Type I interferon signaling limits viral vector priming of CD8+ T cells during initiation of vitiligo and melanoma immunotherapy

Vitiligo is an autoimmune skin disease in which epidermal melanocytes are targeted for destruction by CD8(+) T cells specific for melanocyte/melanoma-shared antigens. IFN gamma is the central cytokine driving disease, but the role of type I IFN in vitiligo remains unclear. We investigated the functional role of type I IFN during vitiligo progression using two different mouse models: one induced with a vaccinia virus (VV) vaccine and one induced with dendritic cells to prime autoimmune T cells. Induction of vitiligo by VV in IFNaR-deficient mice led to the development of severe vitiligo compared with wild-type (WT) mice and was characterized by a significantly enhanced effector CD8(+) T-cell response. Severe vitiligo in this model was a result of VV persistence, because exacerbation of disease in IFNaR-deficient mice was not observed when antigen-pulsed dendritic cells were used to induce vitiligo instead of virus.
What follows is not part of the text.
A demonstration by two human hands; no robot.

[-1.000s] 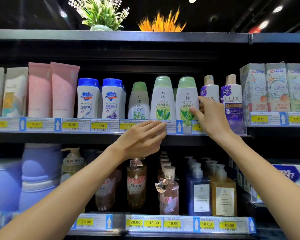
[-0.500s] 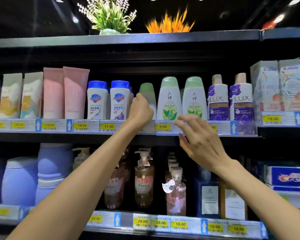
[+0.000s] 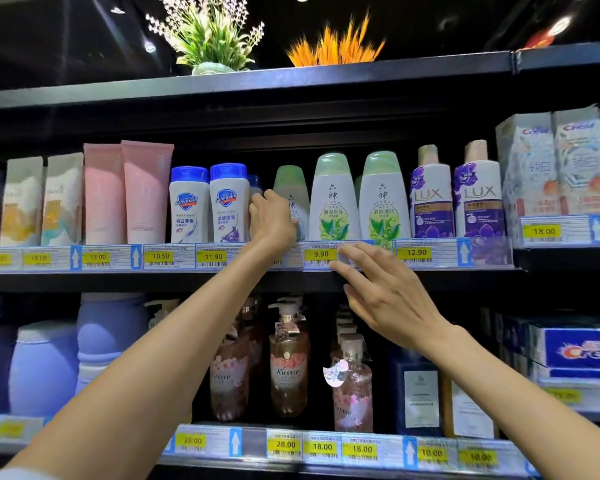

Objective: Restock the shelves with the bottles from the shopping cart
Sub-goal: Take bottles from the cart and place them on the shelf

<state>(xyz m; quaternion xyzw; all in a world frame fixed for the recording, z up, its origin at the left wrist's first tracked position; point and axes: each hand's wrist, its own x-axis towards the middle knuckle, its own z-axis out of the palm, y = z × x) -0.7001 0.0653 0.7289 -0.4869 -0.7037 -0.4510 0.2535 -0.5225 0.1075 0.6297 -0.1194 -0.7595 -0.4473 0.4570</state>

Treatment of B16F10 melanoma-inoculated mice with VV vaccine therapy also induced a significantly enhanced anti-tumor response in IFNaR-deficient mice compared with WT. These results not only help define the pathways responsible for vitiligo progression but also suggest that blockade of type I IFNs following administration of a VV vaccine may provide increased immunogenicity and efficacy for melanoma immunotherapy.

Automated summary

The study found that type I IFN plays an important role in the progression of vitiligo, and blocking type I IFNs may help improve the efficacy of melanoma immunotherapy, as shown by two different mouse models.